The WikiLeaks Vindication of George W. Bush

December 9, 2010 19:52


The WikiLeaks de facto declassification of privileged material makes it case closed: Saddam Hussein possessed weapons of mass destruction — and intended to restart his program once the heat was off.

Larry Elder at Townhall.com

EXCERPTS:

Bush claimed that Iraq sought uranium, specifically “yellowcake.” What is yellowcake, and why would its presence or attempted acquisition corroborate the nearly unanimous assumption that Saddam possessed WMD?

“Bush and Iraq: Follow the Yellow Cake Road” headlined a euphoric Time magazine July 2003 piece — written when the Bush administration began backtracking from the Iraq-sought-uranium-from-Africa claim. Time said no yellowcake equals no WMD equals bogus basis for war.

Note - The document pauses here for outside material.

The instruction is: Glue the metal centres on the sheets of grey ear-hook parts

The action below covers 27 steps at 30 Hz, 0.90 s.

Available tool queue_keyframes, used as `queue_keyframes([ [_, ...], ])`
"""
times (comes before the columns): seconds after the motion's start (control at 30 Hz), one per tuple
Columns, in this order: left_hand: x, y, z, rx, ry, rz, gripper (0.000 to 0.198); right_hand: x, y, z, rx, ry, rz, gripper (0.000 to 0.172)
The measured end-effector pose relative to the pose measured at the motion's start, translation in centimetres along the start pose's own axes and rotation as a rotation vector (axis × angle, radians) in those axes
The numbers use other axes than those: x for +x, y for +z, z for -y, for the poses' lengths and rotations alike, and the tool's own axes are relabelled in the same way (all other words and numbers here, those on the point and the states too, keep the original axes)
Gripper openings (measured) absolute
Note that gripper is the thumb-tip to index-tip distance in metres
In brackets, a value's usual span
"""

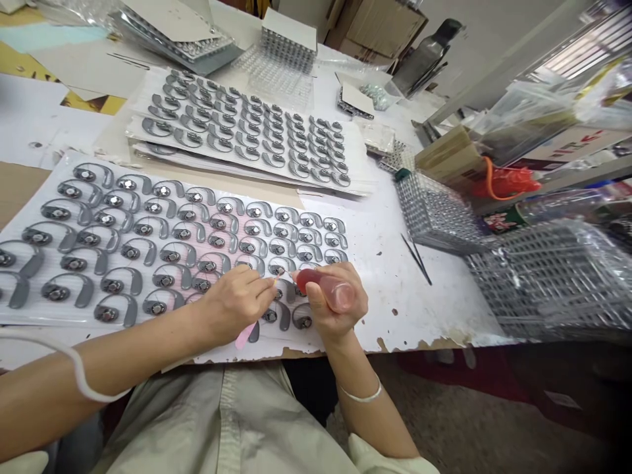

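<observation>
The right hand [340,316] wraps its fingers round a smooth, see-through red bottle [326,289], its thin tip close to the left hand [237,296], whose fingers are curled narrowly together, though I cannot tell what they pinch. The bottle is above a white, ridged sheet [59,316] lined with hook-shaped gray plastic pieces [135,282]; beyond lie a similarly filled stack of sheets [363,148] and, farther back, dimpled clear plastic trays [276,79].
</observation>
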State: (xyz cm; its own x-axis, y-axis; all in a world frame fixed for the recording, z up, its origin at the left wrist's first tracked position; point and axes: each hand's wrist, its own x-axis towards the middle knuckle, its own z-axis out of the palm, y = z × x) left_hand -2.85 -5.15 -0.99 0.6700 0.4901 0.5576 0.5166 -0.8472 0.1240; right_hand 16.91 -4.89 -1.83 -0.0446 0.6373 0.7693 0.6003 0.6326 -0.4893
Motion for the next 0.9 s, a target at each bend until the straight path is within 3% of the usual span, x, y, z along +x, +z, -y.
queue_keyframes([
  [0.37,-0.3,0.2,0.6,-0.172,-0.058,-0.033,0.017,-0.1,0.0,0.1,0.016,-0.005,-0.051,0.018],
  [0.9,-0.7,0.5,1.0,-0.197,-0.094,0.012,0.019,-0.1,0.1,0.0,0.003,-0.018,-0.02,0.016],
])
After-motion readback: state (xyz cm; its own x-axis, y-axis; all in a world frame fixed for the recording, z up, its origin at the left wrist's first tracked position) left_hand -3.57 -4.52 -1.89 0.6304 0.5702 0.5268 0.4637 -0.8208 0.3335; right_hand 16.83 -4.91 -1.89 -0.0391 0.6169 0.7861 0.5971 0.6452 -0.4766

Wired magazine’s contributing editor Noah Shachtman — a nonresident fellow at the liberal Brookings Institution — researched the 400,000 WikiLeaked documents released in October. Here’s what he found: “By late 2003, even the Bush White House’s staunchest defenders were starting to give up on the idea that there were weapons of mass destruction in Iraq. But WikiLeaks’ newly-released Iraq war documents reveal that for years afterward, U.S. troops continued to find chemical weapons labs, encounter insurgent specialists in toxins and uncover weapons of mass destruction (emphasis added). … Chemical weapons, especially, did not vanish from the Iraqi battlefield. Remnants of Saddam’s toxic arsenal, largely destroyed after the Gulf War, remained. Jihadists, insurgents and foreign (possibly Iranian) agitators turned to these stockpiles during the Iraq conflict — and may have brewed up their own deadly agents.”

Bush, hammered by the insidious “Bush Lied, People Died” mantra, endured one of the most vicious smears against any president in history. He is owed an apology.